Recanalization of basilar tip aneurysm. a DSA of the basilar artery showing recanalization at the aneurysm neck. b 3D DSA with dual-volume technique clearly differentiates the densities of the occlusion coil and the recanalized part of the aneurysm. c Dual 3D DSA clearly depicts the recanalized part. d DSA final control AP view showing total occlusion of the sac. e Lateral view subtracted DSA image shows total occlusion of the aneurysmal sac. f Post-embolization non-subtracted image shows the added coil cast

Fig. 2
figure 2

PCOM aneurysm. a DSA: the PCOM is seen originating from the neck of the aneurysm. b DSA showing successful coiling of the aneurysmal sac sparing the PCOM artery. c Follow-up DSA 6 months later shows partial recanalization along the neck of the aneurysm. d Dual 3D conventional angiography clearly depicts the recanalization along the aneurysm neck with patent PCOM artery

Discussion

Single-volume reconstruction technique of the 3D DSA depends on multiple image projections allowing the formation of a volumetric representation of the vessel. A complete acquisition comprised of two rotational scans. Subtraction masks are collected in the first scan (mask run). Then, images are acquired during the passage of a contrast material in the second scan (contrast run). Then, both scans are fused and reconstructed as one volume. With the increase in neuro-interventional procedures, it has been important to evaluate the vessels as well as the devices in the treatment of cerebral aneurysms during the follow-up studies [12]. In addition, the accurate position of the re-canalized aneurysm in relation to the parent vessel and endovascularly placed device is very critical for planning proper treatment. In the dual-volume reconstruction of 3D DSA, the obtained data volumes (mask run and contrast run) are first separately reconstructed then fused together. So, we have a separate volume for the vessels and another one for the devices which are modified individually to give the required contrast, windowing, and color coding. This permits more reliable localization of the aneurysm delineating its recurrence or residual in the follow-up studies with consequent improvement in the intervention treatment planning [10].
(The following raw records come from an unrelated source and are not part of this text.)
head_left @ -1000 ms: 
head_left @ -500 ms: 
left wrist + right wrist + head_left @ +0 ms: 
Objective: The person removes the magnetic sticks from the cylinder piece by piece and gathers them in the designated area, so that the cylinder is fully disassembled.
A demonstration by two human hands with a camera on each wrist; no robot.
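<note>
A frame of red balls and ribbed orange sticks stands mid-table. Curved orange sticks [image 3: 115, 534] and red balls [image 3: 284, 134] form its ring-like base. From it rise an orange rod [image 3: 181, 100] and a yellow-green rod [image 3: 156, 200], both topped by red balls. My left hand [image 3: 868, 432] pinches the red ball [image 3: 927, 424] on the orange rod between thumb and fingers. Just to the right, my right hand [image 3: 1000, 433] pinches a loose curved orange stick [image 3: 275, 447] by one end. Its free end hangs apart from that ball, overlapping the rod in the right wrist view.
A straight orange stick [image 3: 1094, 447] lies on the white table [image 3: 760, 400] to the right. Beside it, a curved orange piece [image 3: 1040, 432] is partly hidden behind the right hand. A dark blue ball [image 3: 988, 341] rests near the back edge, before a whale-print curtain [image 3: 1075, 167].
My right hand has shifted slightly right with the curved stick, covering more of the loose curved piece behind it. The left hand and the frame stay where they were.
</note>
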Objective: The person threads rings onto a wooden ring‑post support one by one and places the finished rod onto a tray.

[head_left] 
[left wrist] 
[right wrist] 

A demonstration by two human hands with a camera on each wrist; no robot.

In the present study, we compared single-volume versus dual-volume reconstruction techniques of 3D DSA in the follow-up evaluation of cerebral aneurysms after their EVT. Objective assessment of both images revealed improved identification of aneurysm recanalization in the dual-volume images. This was in agreement with the study done by Adeeb et al [10], who stated higher overall agreement rate and improved reliability between the raters in the dual-volume technique with better delineation of aneurysm location and its relation to the surrounding vasculature, occlusion status, and the presence of coil migration. Former Chinese studies were conducted addressing the role of the dual-volume technique of 3D DSA [13,14,15]. Zhang et al. [13] studied 20 patients after coil embolization by Guglielmi detachable coil to explore the value of dual-volume reconstruction technique in the follow-up of these patients. They concluded that dual-volume reconstruction technique can display the location of coil bolus, degree of occlusion, and aneurysm size, with evaluation of the embolization effect by multifarious imaging modes, providing a great deal of information for the evaluation of coil embolization of intracranial aneurysm.

Conclusion

The dual-volume reconstruction 3D DSA is superior to the single-volume technique in visualization of the endovascular devices distinctly, resulting in better evaluation of the aneurysm recanalization and its relation to the parent vessel and occluding device. In our practice, we currently use the dual-volume reconstruction for patients during their follow-up evaluation after EVT of cerebral aneurysms.